Work instruction: The reply needs the lines from the one containing "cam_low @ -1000" through the end of the material, each repeated exactly, and no pictures.

Information shown:
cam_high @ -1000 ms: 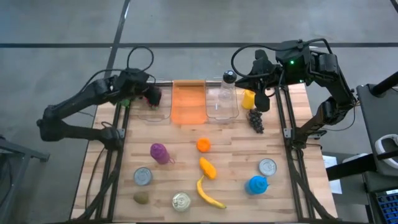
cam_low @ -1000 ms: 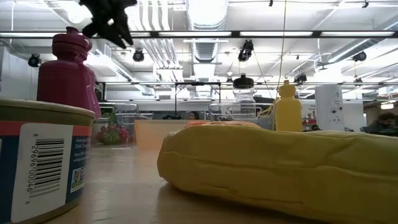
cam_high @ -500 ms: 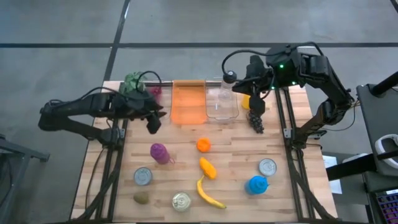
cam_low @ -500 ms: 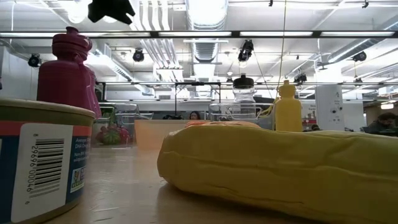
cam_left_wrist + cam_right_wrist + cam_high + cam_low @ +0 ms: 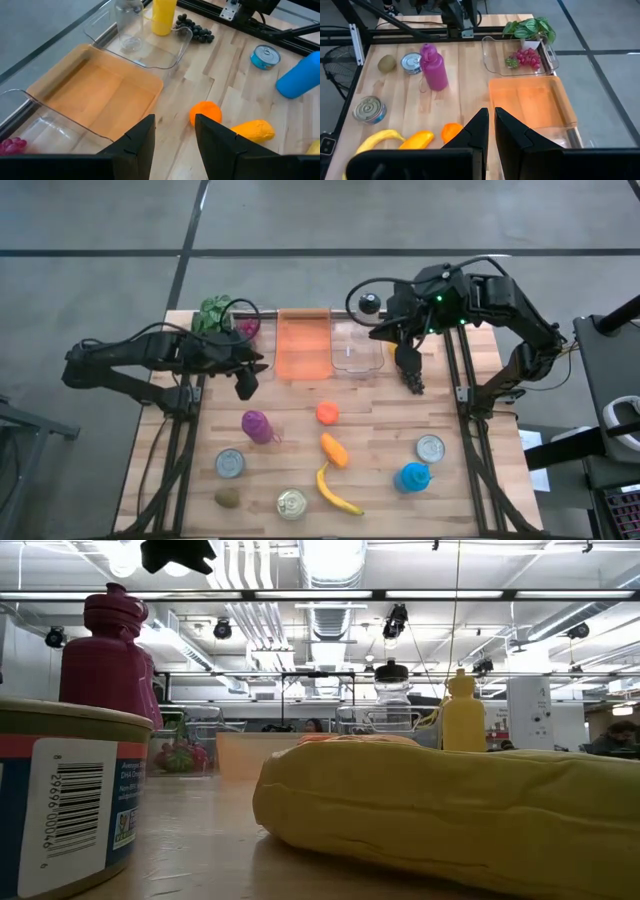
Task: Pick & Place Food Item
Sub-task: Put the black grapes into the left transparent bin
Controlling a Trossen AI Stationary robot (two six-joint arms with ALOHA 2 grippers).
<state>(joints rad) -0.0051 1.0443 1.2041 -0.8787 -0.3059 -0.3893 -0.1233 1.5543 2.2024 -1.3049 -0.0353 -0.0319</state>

Finished task:
cam_low @ -1000 ms: 
cam_high @ -500 ms: 
cam_low @ -500 ms: 
cam_left_wrist + cam_right_wrist + cam_high + cam_low @ +0 ms: 
Task: Pick & Place Food Item
Sub-task: Put the black grapes into the left transparent bin
Controlling a Trossen AI Stationary robot (two six-joint arms with ALOHA 2 grippers).
<state>(joints rad) -0.0051 1.0443 1.2041 -0.8787 -0.3059 -0.3893 -0.1233 1.5543 2.2024 -1.3049 -0.0353 -0.0319</state>

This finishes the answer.